2 thoughts on “The Problem with Gunslingers (and How I Fixed Them)

  1. A bit late to the party, but that’s just the life of RPG articles.
    I do still think that the major gripe with gunslingers comes from a GM, or at the very worst, the non-firearm members of the party, looking longingly to the man with the golden gun as he rolls his attacks, see’s a number that isn’t 1-3 (or even just not 1 in the cases you pointed out) and rolls his damage.

    Gunslingers need grit to help them after misses, they regain grit when they score a critical hit (another damage advantage they have, since their confirmation rolls are as easy as their to-hit rolls), or, even better, when he kills ANY CREATURE with half or more hit dice than he has.

    With a weapon that only misfires on 1, on average, the player should be gaining grit FAR more often then he’d be using it on misfires alone. Even without the extra grit from killing blows, they should balance each other out on a 1-1 ratio. With the damage a gunslinger can do, as well as their ability to hit just about everything without even trying, it’s a wonder he wasn’t swimming in spare grit points, after all, you only really need one, and the average fight lasts 3-7 rounds at most?

    To quote the class entry itself: “Gunslingers are a bold and mysterious lot. …While current firearms are simple, often imprecise, and even dangerous devices, they are a technology on the move, and one that will become even more powerful when it is fully fused with magic.”

    In conclusion, I don’t think the issue was the mechanics so much as the player. In your example, ‘Jeff’ wasn’t willing to take risks, he didn’t use the cool abilities he had on the off chance he rolled two 1’s before rolling a single 20 or killing anything!
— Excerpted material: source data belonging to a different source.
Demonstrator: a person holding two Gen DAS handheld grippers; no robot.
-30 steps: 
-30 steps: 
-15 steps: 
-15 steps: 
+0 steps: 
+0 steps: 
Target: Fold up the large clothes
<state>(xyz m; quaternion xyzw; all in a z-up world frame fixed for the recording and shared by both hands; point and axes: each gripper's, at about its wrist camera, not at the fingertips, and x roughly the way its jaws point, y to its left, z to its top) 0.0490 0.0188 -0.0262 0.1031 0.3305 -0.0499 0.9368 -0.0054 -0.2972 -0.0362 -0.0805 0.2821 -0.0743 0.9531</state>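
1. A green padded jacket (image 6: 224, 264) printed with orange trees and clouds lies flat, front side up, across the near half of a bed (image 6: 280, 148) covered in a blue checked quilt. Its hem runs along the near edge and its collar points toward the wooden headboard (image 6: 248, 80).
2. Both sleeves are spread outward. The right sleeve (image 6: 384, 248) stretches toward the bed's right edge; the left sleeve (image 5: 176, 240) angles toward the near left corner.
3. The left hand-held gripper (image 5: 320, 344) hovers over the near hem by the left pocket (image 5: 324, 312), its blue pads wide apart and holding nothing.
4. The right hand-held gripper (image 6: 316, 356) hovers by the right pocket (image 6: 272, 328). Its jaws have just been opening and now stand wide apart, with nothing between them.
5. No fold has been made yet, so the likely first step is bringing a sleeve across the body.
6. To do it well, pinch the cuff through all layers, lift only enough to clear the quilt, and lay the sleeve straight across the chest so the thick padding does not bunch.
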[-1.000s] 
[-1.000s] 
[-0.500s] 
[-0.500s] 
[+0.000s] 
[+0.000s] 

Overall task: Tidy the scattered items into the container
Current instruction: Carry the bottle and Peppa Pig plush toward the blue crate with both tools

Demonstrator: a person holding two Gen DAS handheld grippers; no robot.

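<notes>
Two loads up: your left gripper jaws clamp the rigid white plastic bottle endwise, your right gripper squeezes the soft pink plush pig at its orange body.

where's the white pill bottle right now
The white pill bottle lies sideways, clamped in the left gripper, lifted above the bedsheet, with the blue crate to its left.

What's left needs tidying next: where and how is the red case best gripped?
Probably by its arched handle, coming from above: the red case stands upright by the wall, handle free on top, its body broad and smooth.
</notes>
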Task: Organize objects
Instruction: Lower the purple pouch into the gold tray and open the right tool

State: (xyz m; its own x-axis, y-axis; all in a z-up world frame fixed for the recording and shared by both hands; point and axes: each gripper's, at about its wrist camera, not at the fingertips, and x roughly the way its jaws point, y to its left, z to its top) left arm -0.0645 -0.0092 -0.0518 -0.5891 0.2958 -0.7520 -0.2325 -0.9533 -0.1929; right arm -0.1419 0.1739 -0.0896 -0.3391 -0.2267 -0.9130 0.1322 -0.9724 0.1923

I do still agree that the class has certain mechanical issues, especially regarding touch AC. Having played one, the biggest non-fun thing about gunslingers is that fights are too easy, rolling to attack feels like the table may prove more difficult to hit than the enemy, considering how many dice I’ve seen roll off a table, it probably is!

    • What you mention in the first paragraph is what I tackled. I don’t think the gripes are unjustified when much of the game centers around trying to get all the advantages you can to hit that AC.

      I agree that the risk-reward premise of the gunslinger was a cool idea. I used to admire the class because of that. Now, I think it could have done way better. Particularly, I think the class might have been more fun if the risk was more voluntary. For example, take a penalty or risk consequences if you fail an attack in order to gain a benefit. This could have been expanded to skill checks as well, which would have made the class be a little more than just shooting things.

      Mechanically, grit scarcity wasn’t the issue Jeff had. The action economy of clearing the gun totally screwed him. A misfire ruins the rest of your turn and then you have to spend a move action on the following turn to clear it. That’s two turns where you’re not contributing as much. And if you misfire multiple times, then you’re in for bad times. I’m honestly shocked more people don’t bring this up during gunslinger discussions.